### Work instructions
Here the job is to transcribe only the lines from the one containing "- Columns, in" through the last line below, exactly as written; please leave out pictures.

============

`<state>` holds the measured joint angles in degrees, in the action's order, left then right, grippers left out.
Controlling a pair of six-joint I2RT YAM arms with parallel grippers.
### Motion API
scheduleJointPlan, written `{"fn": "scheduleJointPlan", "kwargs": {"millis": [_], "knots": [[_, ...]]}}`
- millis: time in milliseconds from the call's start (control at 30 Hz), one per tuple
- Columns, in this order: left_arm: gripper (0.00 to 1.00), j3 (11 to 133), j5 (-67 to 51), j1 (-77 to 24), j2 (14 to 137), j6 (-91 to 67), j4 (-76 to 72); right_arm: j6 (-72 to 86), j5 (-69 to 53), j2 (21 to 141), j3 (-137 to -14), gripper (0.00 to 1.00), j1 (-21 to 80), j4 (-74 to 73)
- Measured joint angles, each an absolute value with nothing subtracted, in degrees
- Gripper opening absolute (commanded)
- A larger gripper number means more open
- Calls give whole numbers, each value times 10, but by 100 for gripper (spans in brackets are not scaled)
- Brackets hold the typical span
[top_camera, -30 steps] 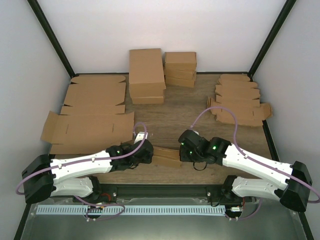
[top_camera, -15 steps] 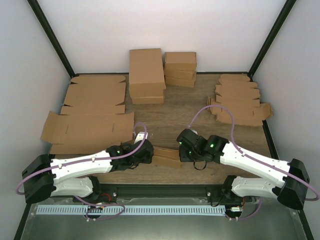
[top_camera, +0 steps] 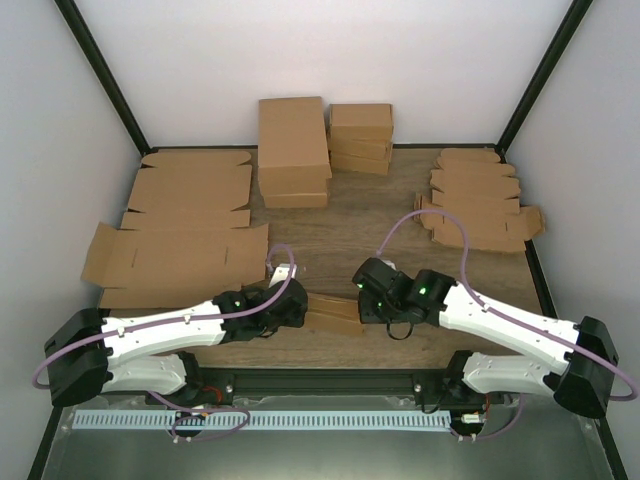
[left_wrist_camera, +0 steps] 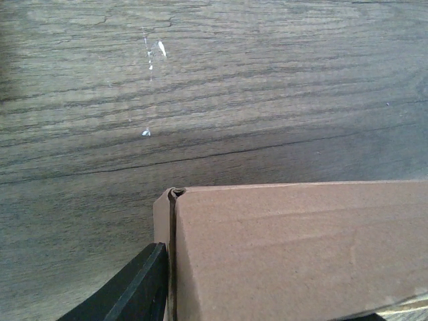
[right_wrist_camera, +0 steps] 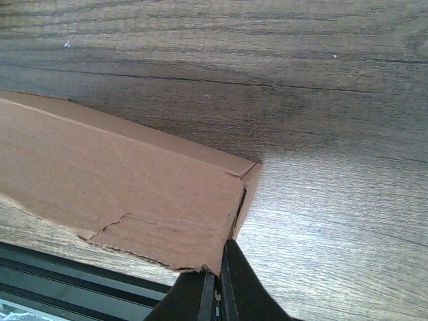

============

### Answer section
- Columns, in this order: left_arm: gripper (0.00 to 1.00), j3 (11 to 133), j5 (-67 to 51), j1 (-77 to 24), j2 (14 to 137), j6 (-91 to 67), j4 (-76 to 72); right_arm: j6 (-72 to 86), j5 (-69 to 53), j2 (21 to 141), j3 (-137 to -14), gripper (0.00 to 1.00), j1 (-21 to 80), j4 (-74 to 73)
- Measured joint angles, each an absolute value with nothing subtracted, in degrees
- Gripper opening absolute (commanded)
- A larger gripper number means more open
- Calls give whole numbers, each value times 10, but by 100 for gripper (spans in brackets are not scaled)
- Brackets hold the typical span
[top_camera, -30 steps] 
[top_camera, -15 steps] 
[top_camera, +0 steps] 
[left_wrist_camera, +0 steps] 
[right_wrist_camera, +0 steps] 

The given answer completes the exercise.